Copy every entry exactly as it reads and exclude whatever pictures appear.

- **Saved data entries**:
((

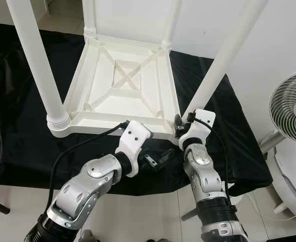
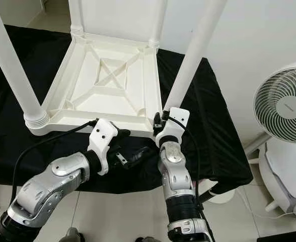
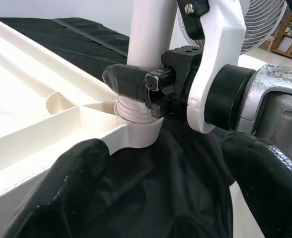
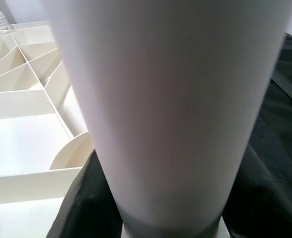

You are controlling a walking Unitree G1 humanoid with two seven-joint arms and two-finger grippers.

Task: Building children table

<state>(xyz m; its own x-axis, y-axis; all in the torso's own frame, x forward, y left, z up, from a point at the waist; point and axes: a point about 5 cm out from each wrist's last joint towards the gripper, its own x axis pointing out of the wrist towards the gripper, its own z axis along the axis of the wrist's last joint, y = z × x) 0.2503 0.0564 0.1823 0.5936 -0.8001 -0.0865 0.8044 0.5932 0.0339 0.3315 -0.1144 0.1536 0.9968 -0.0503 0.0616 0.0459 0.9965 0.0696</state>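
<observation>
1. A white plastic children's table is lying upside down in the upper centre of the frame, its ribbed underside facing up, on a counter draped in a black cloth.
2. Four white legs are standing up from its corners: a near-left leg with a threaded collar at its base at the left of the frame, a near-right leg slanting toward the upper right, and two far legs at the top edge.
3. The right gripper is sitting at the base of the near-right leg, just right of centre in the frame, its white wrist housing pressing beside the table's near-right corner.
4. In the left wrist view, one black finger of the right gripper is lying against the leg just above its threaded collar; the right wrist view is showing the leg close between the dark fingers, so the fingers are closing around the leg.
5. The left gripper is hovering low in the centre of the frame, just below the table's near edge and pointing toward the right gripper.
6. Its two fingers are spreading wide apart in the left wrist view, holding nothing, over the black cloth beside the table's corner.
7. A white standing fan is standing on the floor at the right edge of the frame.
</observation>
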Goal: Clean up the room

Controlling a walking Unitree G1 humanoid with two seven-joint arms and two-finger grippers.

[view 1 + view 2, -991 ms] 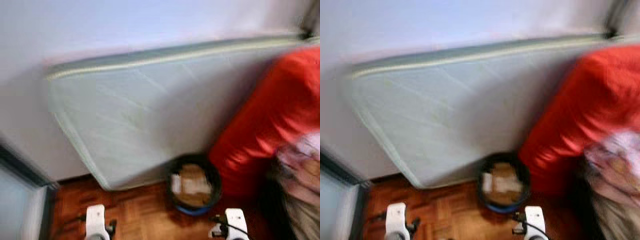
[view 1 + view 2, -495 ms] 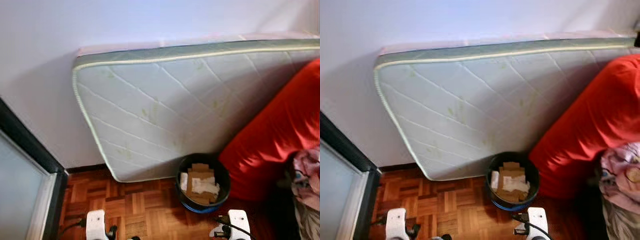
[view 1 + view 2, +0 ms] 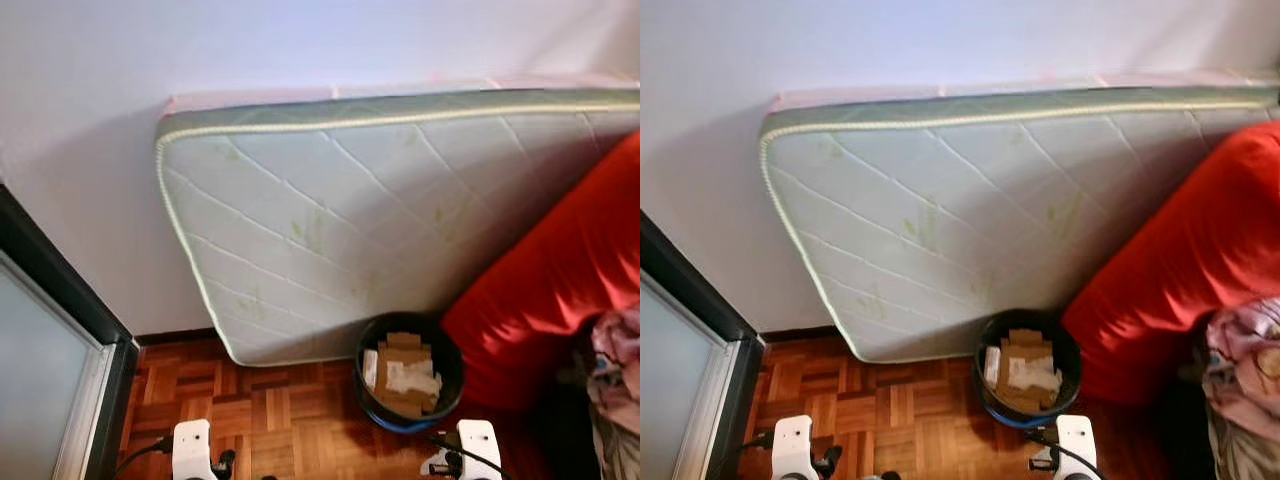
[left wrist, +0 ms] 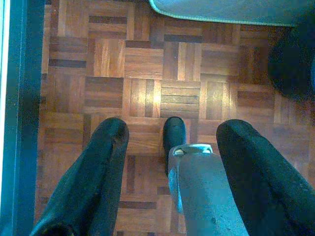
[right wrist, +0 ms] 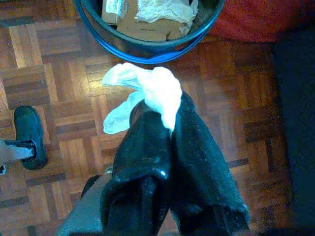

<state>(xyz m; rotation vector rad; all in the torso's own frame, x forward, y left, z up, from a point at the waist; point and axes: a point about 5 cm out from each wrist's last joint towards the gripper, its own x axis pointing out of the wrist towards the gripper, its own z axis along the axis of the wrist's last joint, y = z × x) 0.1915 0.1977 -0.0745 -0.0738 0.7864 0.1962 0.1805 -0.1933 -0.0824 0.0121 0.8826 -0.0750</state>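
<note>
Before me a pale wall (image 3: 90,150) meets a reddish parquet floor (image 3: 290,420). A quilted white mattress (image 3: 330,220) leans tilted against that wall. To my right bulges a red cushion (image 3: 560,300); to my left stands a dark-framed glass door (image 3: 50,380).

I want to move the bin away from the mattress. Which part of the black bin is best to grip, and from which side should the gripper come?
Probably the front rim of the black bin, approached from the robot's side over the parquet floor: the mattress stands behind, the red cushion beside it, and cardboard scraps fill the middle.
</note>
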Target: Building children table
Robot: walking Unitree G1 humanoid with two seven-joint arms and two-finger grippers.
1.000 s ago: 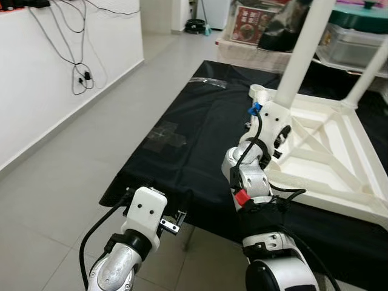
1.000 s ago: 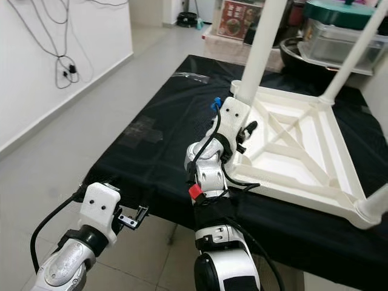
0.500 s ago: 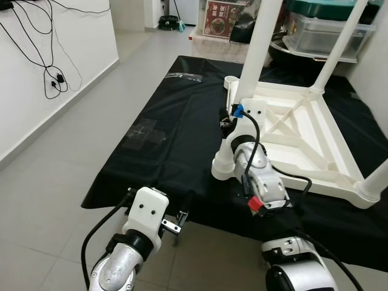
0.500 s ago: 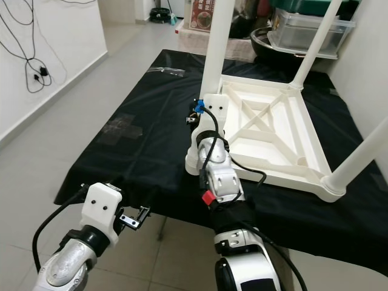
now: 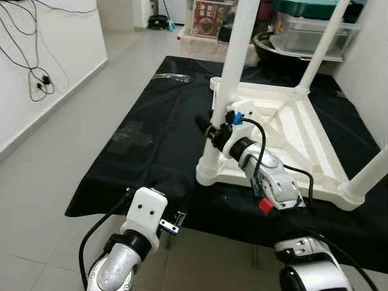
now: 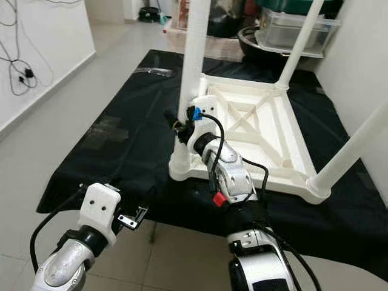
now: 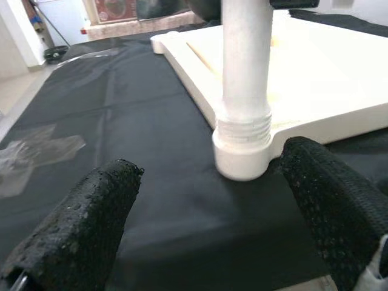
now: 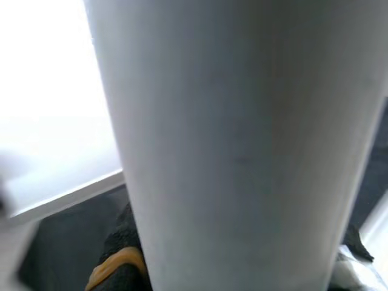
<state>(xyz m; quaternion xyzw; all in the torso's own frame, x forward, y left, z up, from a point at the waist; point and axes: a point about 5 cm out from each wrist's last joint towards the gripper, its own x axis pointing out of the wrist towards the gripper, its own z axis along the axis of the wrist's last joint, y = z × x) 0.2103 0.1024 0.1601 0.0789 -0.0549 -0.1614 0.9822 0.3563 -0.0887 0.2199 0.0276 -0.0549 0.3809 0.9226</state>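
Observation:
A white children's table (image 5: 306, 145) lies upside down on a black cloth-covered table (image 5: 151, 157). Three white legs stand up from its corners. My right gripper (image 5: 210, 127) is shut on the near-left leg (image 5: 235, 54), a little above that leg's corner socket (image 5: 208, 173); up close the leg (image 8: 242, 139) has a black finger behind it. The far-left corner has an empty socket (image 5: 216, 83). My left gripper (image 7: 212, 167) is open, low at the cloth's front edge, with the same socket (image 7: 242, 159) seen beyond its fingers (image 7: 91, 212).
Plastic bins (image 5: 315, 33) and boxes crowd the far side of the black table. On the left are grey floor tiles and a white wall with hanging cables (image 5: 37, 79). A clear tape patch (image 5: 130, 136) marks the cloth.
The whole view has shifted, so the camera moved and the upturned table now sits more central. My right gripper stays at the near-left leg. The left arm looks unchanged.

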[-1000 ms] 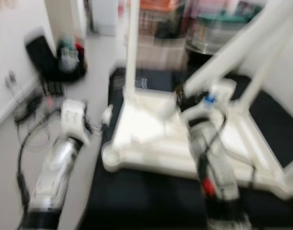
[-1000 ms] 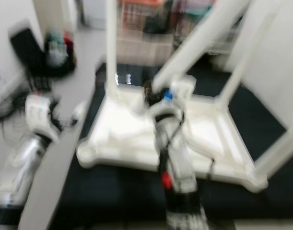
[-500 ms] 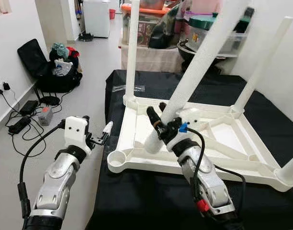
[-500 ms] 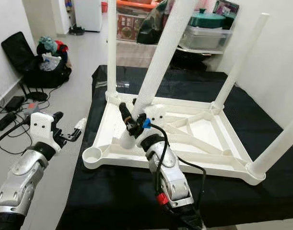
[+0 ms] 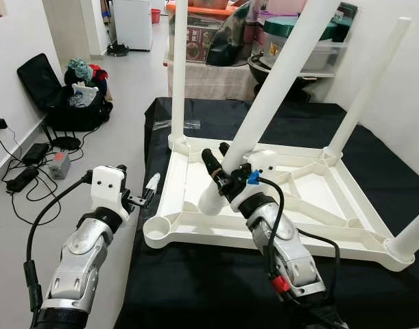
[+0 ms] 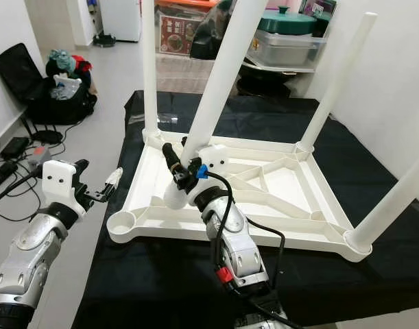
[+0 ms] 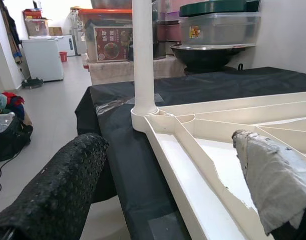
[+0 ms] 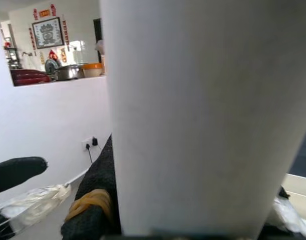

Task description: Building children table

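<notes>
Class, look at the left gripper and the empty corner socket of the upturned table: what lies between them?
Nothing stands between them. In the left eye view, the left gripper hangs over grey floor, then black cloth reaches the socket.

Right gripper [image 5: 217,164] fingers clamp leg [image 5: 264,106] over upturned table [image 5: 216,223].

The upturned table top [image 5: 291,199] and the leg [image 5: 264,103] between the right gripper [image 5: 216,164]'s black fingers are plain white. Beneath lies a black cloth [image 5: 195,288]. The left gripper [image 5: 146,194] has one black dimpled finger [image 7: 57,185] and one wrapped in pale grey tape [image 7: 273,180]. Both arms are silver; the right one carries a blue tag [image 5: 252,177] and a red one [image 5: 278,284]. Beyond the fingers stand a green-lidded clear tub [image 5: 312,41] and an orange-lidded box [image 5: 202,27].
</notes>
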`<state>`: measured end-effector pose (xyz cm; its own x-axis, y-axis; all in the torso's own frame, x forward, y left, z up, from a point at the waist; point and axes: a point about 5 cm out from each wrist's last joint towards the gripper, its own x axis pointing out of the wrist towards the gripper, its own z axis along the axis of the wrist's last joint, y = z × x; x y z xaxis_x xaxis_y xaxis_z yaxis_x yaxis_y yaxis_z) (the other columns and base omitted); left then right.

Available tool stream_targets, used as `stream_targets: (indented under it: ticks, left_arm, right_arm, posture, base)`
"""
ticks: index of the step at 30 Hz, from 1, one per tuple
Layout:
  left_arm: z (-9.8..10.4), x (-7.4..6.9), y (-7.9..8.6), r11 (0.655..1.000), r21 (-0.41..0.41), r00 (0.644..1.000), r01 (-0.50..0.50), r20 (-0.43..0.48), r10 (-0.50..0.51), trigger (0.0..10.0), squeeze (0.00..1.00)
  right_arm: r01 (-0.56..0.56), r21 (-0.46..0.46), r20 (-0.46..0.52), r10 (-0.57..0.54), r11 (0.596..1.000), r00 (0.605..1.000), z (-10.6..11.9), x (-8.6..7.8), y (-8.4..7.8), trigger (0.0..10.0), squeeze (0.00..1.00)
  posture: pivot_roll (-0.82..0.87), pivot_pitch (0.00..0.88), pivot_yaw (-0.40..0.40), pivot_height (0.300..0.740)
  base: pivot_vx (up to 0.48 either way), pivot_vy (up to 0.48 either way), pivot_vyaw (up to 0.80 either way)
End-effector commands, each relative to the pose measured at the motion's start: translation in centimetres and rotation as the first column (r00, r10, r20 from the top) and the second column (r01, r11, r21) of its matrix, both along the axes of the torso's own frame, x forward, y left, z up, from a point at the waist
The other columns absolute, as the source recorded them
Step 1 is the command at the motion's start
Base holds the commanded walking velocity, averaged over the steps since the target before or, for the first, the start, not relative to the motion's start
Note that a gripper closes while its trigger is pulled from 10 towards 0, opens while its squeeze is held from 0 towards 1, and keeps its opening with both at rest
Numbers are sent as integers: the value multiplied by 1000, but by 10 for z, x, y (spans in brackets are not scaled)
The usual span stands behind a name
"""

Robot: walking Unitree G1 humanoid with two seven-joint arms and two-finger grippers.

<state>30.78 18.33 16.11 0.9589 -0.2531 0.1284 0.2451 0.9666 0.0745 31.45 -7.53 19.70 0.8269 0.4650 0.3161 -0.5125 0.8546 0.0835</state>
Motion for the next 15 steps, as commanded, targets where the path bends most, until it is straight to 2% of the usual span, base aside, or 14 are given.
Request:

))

- **Answer section**:
You are controlling a walking Unitree G1 humanoid with two seven-joint arms and two-finger grippers.

Task: Building children table

<state>(xyz m; its own x-axis, y-axis; all in the torso's own frame, x forward, y left, z up, from a point at the waist; point and axes: a point about 5 cm out from each wrist's last joint towards the gripper, its own x axis pointing out of the wrist towards the gripper, its own z axis along the axis of the wrist's last joint, y = z × x) 0.2503 0.0564 0.1823 0.5936 -0.8001 -0.0865 0.8044 0.5932 0.0339 0.3315 -0.1144 0.1536 0.9968 -0.0503 0.0616 0.0459 0.9965 0.0696</state>
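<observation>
1. A white plastic children's table is lying upside down in the upper centre of the frame, its ribbed underside facing up, on a counter draped in a black cloth.
2. Four white legs are standing up from its corners: a near-left leg with a threaded collar at its base at the left of the frame, a near-right leg slanting toward the upper right, and two far legs at the top edge.
3. The right gripper is sitting at the base of the near-right leg, just right of centre in the frame, its white wrist housing pressing beside the table's near-right corner.
4. In the left wrist view, one black finger of the right gripper is lying against the leg just above its threaded collar; the right wrist view is showing the leg close between the dark fingers, so the fingers are closing around the leg.
5. The left gripper is hovering low in the centre of the frame, just below the table's near edge and pointing toward the right gripper.
6. Its two fingers are spreading wide apart in the left wrist view, holding nothing, over the black cloth beside the table's corner.
7. A white standing fan is standing on the floor at the right edge of the frame.
</observation>
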Goal: Clean up the room

Controlling a walking Unitree G1 humanoid with two seven-joint arms and two-finger grippers.

[view 1 + view 2, -991 ms] 
[view 1 + view 2, -495 ms] 
[view 1 + view 2, +0 ms] 
[left wrist, +0 ms] 
[right wrist, +0 ms] 

<state>(xyz m; rotation vector rad; all in the torso's own frame, x forward, y left, z up, from a point at the waist; point and axes: a point about 5 cm out from each wrist's last joint towards the gripper, its own x axis pointing out of the wrist towards the gripper, its own z axis along the axis of the wrist's last joint, y = z × x) 0.1915 0.1977 -0.0745 -0.0738 0.7864 0.1962 0.1805 -0.1933 -0.0824 0.0121 0.8826 -0.0750</state>
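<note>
Before me a pale wall (image 3: 90,150) meets a reddish parquet floor (image 3: 290,420). A quilted white mattress (image 3: 330,220) leans tilted against that wall. To my right bulges a red cushion (image 3: 560,300); to my left stands a dark-framed glass door (image 3: 50,380).

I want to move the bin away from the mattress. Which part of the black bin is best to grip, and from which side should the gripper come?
Probably the front rim of the black bin, approached from the robot's side over the parquet floor: the mattress stands behind, the red cushion beside it, and cardboard scraps fill the middle.
</note>
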Target: Building children table
Robot: walking Unitree G1 humanoid with two seven-joint arms and two-finger grippers.
1.000 s ago: 
1.000 s ago: 
0.500 s ago: 
0.500 s ago: 
now: 
now: 
now: 
now: 
<state>(xyz m; quaternion xyzw; all in the torso's own frame, x forward, y left, z up, from a point at the waist; point and axes: a point about 5 cm out from each wrist's last joint towards the gripper, its own x axis pointing out of the wrist towards the gripper, its own z axis along the axis of the wrist's last joint, y = z × x) 0.2103 0.1024 0.1601 0.0789 -0.0549 -0.1614 0.9822 0.3563 -0.0887 0.2199 0.0276 -0.0549 0.3809 0.9226</state>
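Observation:
A white children's table (image 5: 306, 145) lies upside down on a black cloth-covered table (image 5: 151, 157). Three white legs stand up from its corners. My right gripper (image 5: 210, 127) is shut on the near-left leg (image 5: 235, 54), a little above that leg's corner socket (image 5: 208, 173); up close the leg (image 8: 242, 139) has a black finger behind it. The far-left corner has an empty socket (image 5: 216, 83). My left gripper (image 7: 212, 167) is open, low at the cloth's front edge, with the same socket (image 7: 242, 159) seen beyond its fingers (image 7: 91, 212).
Plastic bins (image 5: 315, 33) and boxes crowd the far side of the black table. On the left are grey floor tiles and a white wall with hanging cables (image 5: 37, 79). A clear tape patch (image 5: 130, 136) marks the cloth.
The whole view has shifted, so the camera moved and the upturned table now sits more central. My right gripper stays at the near-left leg. The left arm looks unchanged.
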
[-1000 ms] 
[-1000 ms] 
[-500 ms] 
[-500 ms] 
[+0 ms] 
[+0 ms] 
[+0 ms] 
[+0 ms] 

Task description: Building children table

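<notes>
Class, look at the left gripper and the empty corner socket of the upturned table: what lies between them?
Nothing stands between them. In the left eye view, the left gripper hangs over grey floor, then black cloth reaches the socket.

Right gripper [image 5: 217,164] fingers clamp leg [image 5: 264,106] over upturned table [image 5: 216,223].

The upturned table top [image 5: 291,199] and the leg [image 5: 264,103] between the right gripper [image 5: 216,164]'s black fingers are plain white. Beneath lies a black cloth [image 5: 195,288]. The left gripper [image 5: 146,194] has one black dimpled finger [image 7: 57,185] and one wrapped in pale grey tape [image 7: 273,180]. Both arms are silver; the right one carries a blue tag [image 5: 252,177] and a red one [image 5: 278,284]. Beyond the fingers stand a green-lidded clear tub [image 5: 312,41] and an orange-lidded box [image 5: 202,27].
</notes>
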`<state>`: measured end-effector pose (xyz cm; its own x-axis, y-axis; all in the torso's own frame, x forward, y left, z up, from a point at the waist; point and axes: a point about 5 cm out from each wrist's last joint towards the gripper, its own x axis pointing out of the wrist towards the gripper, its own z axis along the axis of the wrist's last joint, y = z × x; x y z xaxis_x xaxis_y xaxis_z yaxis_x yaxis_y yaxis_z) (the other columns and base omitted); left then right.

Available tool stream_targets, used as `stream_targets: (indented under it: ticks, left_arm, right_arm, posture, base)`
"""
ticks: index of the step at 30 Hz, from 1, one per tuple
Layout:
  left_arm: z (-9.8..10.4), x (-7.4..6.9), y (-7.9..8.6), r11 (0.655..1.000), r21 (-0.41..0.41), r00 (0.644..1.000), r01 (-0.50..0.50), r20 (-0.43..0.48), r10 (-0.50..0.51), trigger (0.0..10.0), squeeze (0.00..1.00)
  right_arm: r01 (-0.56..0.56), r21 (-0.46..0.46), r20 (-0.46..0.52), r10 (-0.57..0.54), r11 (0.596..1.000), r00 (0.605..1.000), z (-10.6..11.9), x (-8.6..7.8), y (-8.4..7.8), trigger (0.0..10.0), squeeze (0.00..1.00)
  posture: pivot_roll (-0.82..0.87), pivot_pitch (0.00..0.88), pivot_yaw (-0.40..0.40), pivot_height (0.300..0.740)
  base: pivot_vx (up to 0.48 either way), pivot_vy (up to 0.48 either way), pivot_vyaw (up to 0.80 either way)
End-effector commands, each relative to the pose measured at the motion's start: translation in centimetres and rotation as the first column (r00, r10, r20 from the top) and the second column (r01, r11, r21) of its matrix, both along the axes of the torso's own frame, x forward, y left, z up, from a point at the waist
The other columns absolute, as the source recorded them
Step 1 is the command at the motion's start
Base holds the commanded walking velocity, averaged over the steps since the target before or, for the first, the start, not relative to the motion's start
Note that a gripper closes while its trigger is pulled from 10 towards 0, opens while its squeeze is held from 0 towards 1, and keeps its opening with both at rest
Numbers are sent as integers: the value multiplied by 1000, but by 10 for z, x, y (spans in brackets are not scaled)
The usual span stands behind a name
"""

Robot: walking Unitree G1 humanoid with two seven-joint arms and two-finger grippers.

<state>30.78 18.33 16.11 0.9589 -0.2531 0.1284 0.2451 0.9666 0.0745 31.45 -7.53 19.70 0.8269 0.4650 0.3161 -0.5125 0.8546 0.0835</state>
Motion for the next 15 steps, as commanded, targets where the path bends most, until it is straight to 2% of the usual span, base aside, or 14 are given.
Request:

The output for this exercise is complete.